• REQUIREMENT:
The whole listing below should be duplicated exactly, with nothing left out.

DATA SHOWN: Begin

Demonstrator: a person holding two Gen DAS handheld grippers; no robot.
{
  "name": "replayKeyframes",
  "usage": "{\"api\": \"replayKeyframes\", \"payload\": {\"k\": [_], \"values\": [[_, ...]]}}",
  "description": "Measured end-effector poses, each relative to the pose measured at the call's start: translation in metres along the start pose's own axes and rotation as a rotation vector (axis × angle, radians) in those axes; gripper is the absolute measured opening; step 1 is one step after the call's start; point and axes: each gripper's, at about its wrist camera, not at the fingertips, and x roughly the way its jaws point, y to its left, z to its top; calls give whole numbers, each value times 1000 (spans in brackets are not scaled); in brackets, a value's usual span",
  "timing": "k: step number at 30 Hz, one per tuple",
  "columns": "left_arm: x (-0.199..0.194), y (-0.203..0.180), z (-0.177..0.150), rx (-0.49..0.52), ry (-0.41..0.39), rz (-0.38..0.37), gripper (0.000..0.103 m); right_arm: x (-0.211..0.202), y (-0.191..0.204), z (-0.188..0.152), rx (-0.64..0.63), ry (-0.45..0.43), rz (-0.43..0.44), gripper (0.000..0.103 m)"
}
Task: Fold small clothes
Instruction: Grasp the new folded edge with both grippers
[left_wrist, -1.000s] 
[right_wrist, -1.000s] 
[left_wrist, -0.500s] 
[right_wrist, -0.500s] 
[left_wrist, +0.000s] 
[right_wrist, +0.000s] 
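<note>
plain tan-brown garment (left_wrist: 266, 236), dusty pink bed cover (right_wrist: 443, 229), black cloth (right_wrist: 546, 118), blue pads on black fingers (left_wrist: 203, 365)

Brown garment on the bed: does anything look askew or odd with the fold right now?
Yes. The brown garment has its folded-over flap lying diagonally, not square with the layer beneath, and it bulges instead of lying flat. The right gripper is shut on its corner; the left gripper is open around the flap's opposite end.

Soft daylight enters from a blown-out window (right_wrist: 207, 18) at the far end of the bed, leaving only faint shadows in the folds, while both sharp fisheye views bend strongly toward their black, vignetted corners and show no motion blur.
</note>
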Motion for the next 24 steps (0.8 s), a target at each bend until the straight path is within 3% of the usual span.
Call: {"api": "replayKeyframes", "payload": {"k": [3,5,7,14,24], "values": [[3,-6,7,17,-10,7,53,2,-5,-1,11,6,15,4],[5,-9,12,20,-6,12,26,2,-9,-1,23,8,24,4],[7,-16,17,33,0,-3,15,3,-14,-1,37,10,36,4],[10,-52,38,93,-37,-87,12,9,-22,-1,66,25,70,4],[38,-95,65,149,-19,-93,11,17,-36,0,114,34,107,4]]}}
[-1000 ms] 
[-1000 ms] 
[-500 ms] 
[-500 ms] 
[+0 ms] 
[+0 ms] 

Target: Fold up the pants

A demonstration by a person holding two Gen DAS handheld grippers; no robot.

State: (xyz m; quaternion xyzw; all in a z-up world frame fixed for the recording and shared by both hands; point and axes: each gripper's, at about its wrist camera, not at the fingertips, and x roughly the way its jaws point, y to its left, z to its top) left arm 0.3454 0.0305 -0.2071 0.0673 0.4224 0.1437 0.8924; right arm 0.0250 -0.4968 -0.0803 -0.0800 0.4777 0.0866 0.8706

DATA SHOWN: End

• PROBLEM SOLUTION:
Demonstrator: a person holding two Gen DAS handheld grippers; no robot.
{
  "name": "replayKeyframes",
  "usage": "{\"api\": \"replayKeyframes\", \"payload\": {\"k\": [_], \"values\": [[_, ...]]}}",
  "description": "Measured end-effector poses, each relative to the pose measured at the call's start: translation in metres along the start pose's own axes and rotation as a rotation vector (axis × angle, radians) in those axes; gripper is the absolute measured opening; step 1 is one step after the call's start; point and axes: each gripper's, at about its wrist camera, not at the fingertips, and x roughly the way its jaws point, y to its left, z to its top; calls give whole numbers, each value times 1000 (spans in brackets are not scaled); in brackets, a value's usual span",
  "timing": "k: step number at 30 Hz, one per tuple",
  "columns": "left_arm: x (-0.199..0.194), y (-0.203..0.180), z (-0.177..0.150), rx (-0.49..0.52), ry (-0.41..0.39), rz (-0.38..0.37), gripper (0.000..0.103 m); right_arm: x (-0.211..0.202), y (-0.191..0.204), z (-0.188..0.152), rx (-0.64..0.63), ry (-0.45..0.43), rz (-0.43..0.44), gripper (0.000..0.103 m)"
}
Task: Fold small clothes
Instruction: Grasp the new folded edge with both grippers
[left_wrist, -1.000s] 
[right_wrist, -1.000s] 
[left_wrist, -0.500s] 
[right_wrist, -0.500s] 
[left_wrist, +0.000s] 
[right_wrist, +0.000s] 
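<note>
plain tan-brown garment (left_wrist: 266, 236), dusty pink bed cover (right_wrist: 443, 229), black cloth (right_wrist: 546, 118), blue pads on black fingers (left_wrist: 203, 365)

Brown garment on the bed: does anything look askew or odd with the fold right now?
Yes. The brown garment has its folded-over flap lying diagonally, not square with the layer beneath, and it bulges instead of lying flat. The right gripper is shut on its corner; the left gripper is open around the flap's opposite end.

Soft daylight enters from a blown-out window (right_wrist: 207, 18) at the far end of the bed, leaving only faint shadows in the folds, while both sharp fisheye views bend strongly toward their black, vignetted corners and show no motion blur.
</note>
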Motion for the next 24 steps (0.8 s), a target at each bend until the straight path is within 3% of the usual span.
Call: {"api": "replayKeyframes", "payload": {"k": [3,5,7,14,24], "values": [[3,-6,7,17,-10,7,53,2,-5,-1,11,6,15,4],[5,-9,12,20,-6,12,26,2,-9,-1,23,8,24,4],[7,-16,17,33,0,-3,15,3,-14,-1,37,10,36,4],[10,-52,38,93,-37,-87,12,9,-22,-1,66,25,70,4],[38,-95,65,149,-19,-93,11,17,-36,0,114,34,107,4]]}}
[-1000 ms] 
[-1000 ms] 
[-500 ms] 
[-500 ms] 
[+0 ms] 
[+0 ms] 

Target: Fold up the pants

A demonstration by a person holding two Gen DAS handheld grippers; no robot.

State: (xyz m; quaternion xyzw; all in a z-up world frame fixed for the recording and shared by both hands; point and axes: each gripper's, at about its wrist camera, not at the fingertips, and x roughly the way its jaws point, y to its left, z to its top) left arm 0.3454 0.0305 -0.2071 0.0673 0.4224 0.1437 0.8924; right arm 0.0250 -0.4968 -0.0803 -0.0800 0.4777 0.0866 0.8706

This output contains the complete answer.